PARIS -- The Pasteur Institute is celebrating its 100th anniversary this month, riding high on a tide of worldwide publicity stemming from its AIDS research. Nothing in its history can compare, except perhaps the sensation that Louis Pasteur himself created a century ago when he offered the world's first rabies vaccine, prompting a rush of victims to Paris.
Among the desperate crowd seeking Pasteur were 18 Russians from Smolensk who had been bitten by the same rabid wolf. He was able to save all but three of them.
But today's Pasteur Institute directors remain somewhat ambivalent about the latest wave of international fame that Dr. Luc Montagnier and his AIDS research team have generated.
"It's good publicity, like rabies was at the beginning," said Raymond Dedonder, the director, "but rabies was at the time not the most interesting disease. Diphtheria was worse."
"Many people, especially in the United States, had hardly heard of the Pasteur Institute, and now they know about it," said Maxime Schwartz, assistant director. "They have the wrong vision of the Pasteur Institute. They envision it as an AIDS institute. AIDS constitutes only between 5 and 10 percent of the research."
The institute is primarily involved in research into other infectious diseases such as malaria and hepatitis-B and fundamental research on such subjects as immunology, genetics, cell differentiation (as a way to understand the growth of cancer cells) and the relationship between viruses and cancer.
Whereas Montagnier has 50 people on his AIDS research team, the institute itself employs more than 2,000 people, including 500 permanent researchers.
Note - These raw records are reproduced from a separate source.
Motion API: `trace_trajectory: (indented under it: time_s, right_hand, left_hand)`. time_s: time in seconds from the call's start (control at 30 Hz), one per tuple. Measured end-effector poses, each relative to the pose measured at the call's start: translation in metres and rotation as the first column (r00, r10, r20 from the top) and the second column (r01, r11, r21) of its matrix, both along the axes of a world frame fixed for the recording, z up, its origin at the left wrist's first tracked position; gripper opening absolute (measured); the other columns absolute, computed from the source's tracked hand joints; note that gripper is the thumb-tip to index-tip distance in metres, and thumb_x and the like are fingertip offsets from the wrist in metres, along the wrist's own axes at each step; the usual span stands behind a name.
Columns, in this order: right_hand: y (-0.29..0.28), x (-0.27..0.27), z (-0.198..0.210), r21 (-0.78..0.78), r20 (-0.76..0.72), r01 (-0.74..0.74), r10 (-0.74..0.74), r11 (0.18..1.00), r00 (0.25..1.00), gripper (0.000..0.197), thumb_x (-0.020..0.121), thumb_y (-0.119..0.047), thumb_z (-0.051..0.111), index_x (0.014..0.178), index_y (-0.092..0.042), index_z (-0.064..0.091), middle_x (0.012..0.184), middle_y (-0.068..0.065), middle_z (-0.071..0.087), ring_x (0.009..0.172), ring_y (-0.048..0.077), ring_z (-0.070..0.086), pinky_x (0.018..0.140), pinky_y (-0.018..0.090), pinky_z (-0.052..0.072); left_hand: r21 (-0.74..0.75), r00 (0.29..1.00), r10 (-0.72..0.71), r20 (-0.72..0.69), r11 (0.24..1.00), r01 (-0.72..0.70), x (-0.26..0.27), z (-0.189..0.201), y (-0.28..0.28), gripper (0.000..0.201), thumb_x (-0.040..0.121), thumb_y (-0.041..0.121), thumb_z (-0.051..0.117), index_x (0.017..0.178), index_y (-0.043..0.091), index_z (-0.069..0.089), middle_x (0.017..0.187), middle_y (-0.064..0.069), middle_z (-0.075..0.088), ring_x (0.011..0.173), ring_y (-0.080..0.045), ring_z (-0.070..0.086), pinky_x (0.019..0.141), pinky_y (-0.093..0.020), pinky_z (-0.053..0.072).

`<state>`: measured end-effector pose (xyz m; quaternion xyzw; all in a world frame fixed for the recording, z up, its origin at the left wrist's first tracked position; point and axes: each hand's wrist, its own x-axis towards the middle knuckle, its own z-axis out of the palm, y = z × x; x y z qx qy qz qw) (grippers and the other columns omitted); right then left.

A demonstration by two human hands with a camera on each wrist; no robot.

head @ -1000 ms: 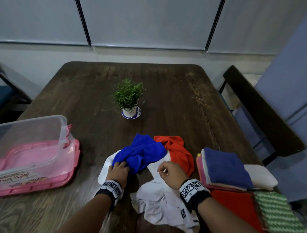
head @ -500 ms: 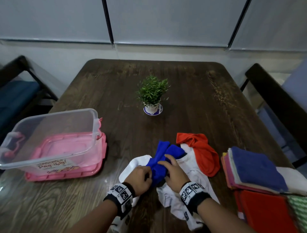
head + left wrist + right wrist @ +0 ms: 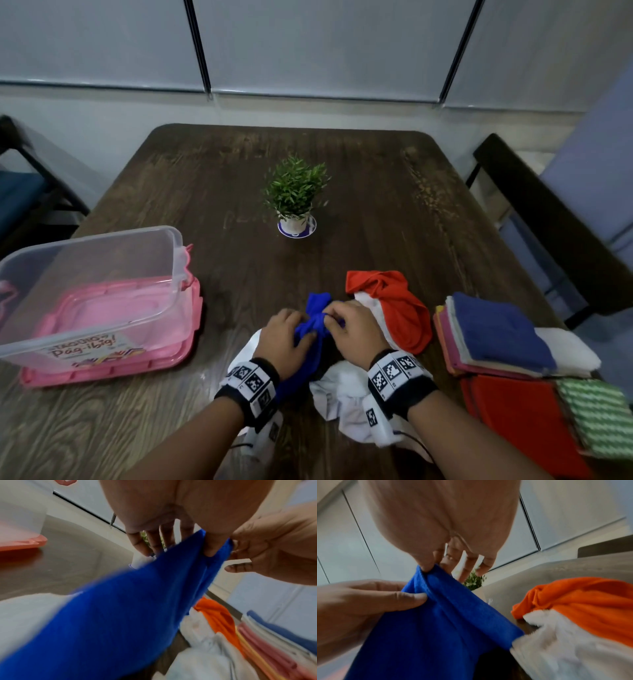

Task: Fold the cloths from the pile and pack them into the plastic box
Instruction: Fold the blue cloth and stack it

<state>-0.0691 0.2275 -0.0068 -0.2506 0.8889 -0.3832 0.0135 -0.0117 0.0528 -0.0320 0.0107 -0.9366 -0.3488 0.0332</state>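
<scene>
At the near edge of the bench [image 3: 359, 192], both hands pinch one bunched edge of the blue cloth [image 3: 313, 329]. The left hand [image 3: 286, 337] and right hand [image 3: 351, 330] sit just beside each other, fingers [image 3: 412, 599] curled round the hem, probably to find corners before spreading it for folding. The cloth lies over the white cloth [image 3: 346, 394] of the pile. The plastic box [image 3: 85, 294] waits left, holding no cloths.
</scene>
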Motion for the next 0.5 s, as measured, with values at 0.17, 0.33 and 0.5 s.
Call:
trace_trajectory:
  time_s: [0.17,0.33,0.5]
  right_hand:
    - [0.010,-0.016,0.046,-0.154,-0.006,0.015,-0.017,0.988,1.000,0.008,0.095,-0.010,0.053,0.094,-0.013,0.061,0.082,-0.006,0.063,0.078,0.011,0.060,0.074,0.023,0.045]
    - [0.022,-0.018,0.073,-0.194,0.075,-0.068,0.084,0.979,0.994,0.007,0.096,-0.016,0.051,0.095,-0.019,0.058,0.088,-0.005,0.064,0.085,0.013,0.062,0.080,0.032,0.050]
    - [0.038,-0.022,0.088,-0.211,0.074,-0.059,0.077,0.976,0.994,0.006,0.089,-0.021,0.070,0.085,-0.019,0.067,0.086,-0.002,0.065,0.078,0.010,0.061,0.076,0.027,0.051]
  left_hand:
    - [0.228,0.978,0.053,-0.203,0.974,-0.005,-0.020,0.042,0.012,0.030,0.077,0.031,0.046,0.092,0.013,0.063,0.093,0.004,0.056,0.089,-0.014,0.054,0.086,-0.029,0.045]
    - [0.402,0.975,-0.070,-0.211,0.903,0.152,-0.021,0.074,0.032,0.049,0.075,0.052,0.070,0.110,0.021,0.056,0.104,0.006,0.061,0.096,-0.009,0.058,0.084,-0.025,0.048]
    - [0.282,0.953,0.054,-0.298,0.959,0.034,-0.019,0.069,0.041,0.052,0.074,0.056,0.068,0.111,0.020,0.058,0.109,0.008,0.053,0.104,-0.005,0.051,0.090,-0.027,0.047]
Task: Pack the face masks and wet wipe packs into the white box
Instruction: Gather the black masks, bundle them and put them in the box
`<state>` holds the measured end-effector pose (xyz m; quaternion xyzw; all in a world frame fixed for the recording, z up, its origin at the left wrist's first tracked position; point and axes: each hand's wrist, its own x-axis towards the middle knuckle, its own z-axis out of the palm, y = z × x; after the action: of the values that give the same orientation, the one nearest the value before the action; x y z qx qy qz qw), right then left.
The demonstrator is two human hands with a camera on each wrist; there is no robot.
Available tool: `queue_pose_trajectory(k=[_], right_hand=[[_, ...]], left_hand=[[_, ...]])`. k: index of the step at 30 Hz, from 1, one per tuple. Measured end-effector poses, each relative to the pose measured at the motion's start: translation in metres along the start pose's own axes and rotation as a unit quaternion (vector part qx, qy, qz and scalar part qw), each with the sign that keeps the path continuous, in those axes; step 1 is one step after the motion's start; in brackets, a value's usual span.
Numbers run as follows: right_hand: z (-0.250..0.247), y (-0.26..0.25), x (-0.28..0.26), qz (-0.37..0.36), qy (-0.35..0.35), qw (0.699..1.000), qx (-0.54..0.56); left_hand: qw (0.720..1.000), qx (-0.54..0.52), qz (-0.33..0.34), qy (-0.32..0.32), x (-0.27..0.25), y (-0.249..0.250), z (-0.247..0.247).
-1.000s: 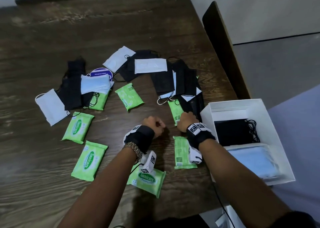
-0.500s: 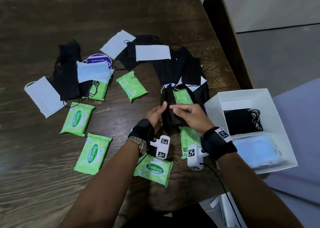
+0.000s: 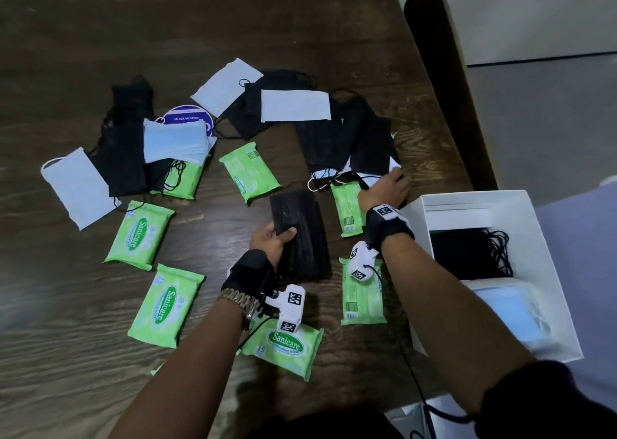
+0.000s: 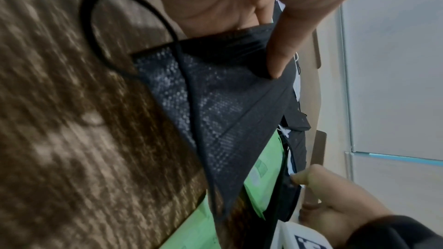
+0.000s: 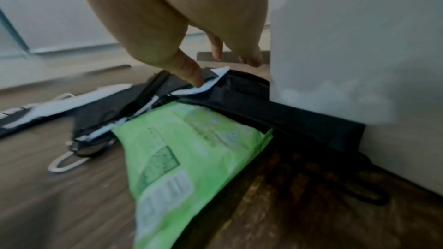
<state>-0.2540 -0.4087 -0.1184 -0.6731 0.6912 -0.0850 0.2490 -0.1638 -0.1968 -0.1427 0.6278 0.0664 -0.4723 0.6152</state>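
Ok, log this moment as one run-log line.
left hand: holds black mask stack | right hand: reaching onto mask pile, open | white box: masks inside | wipe packs: none visible in box

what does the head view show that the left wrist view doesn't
Only the head view shows the white box with black masks and a blue stack inside, the scattered Sanicare wipe packs, the white masks and both forearms.

Only the left wrist view shows the held mask's black ear loop hanging off its short edge, and the weave of its fabric.

Both show the left hand gripping the black mask with the thumb on top, and the right hand reaching to the mask pile by the box.
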Motion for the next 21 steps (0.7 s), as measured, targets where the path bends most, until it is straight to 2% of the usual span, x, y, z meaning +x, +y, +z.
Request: queue_pose_trajectory(k=[5, 12, 16, 21], right_hand=[[0.009, 0.002, 0.025, 0.083, -0.068, 0.993, -0.058], [0.014, -0.008, 0.001, 0.036, -0.130, 0.989, 0.065], [0.027, 0.007, -0.025, -0.050, -0.206, 0.975, 0.068], [0.029, 0.022, -0.057, -0.181, -0.258, 0.948, 0.047]], left_hand=[[0.999, -0.020, 0.005, 0.026, 0.002, 0.001, -0.013], [0.999, -0.036, 0.007, 0.024, 0.005, 0.010, -0.013], [0.999, -0.044, 0.002, 0.023, 0.007, 0.011, -0.018], [0.996, -0.040, 0.003, 0.082, 0.008, 0.004, -0.035]])
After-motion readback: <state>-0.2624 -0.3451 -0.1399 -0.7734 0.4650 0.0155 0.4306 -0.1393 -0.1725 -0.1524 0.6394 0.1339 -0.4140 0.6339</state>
In its 70-bed hospital, only five to 20 of these beds are usually devoted to AIDS patients.
In the beginning of the AIDS epidemic, the institute was not eager to get involved. "I was told we should not touch a marginal disease in marginal people because this could do something bad for the reputation of the Pasteur Institute because this disease was linked to homosexual people," said Montagnier. "Of course, this has changed. I think the reputation of the Pasteur Institute has increased."
The institute depends on the French government for half of its $83 million annual budget. The other half is financed through private contributions.
One surprise payoff attributed to the AIDS publicity was the auction in April of the late Duchess of Windsor's jewels, which brought in more than $50 million -- four times as much as Sotheby's experts had predicted when they first evaluated the bequest.
Ten minutes before the sale began, according to Marie-Odile Deutsch, a spokesman for Sotheby's, it was announced to the assembled bidders that the Pasteur Institute intended to use the proceeds to construct a new laboratory building devoted to research into retroviruses, cancer and AIDS. "We wanted to make people think they were giving their money for something more than just a souvenir of the Duchess of Windsor," said Deutsch.
Among the bidders was actress Elizabeth Taylor, who has been a major AIDS fund raiser in the United States. She bought a brooch for more than $600,000, according to Sotheby's.
"She did this as a gesture," said Montagnier, who met the actress when she visited the Pasteur Institute on her way home from the auction in Geneva. "I showed her my lab and a picture of the virus."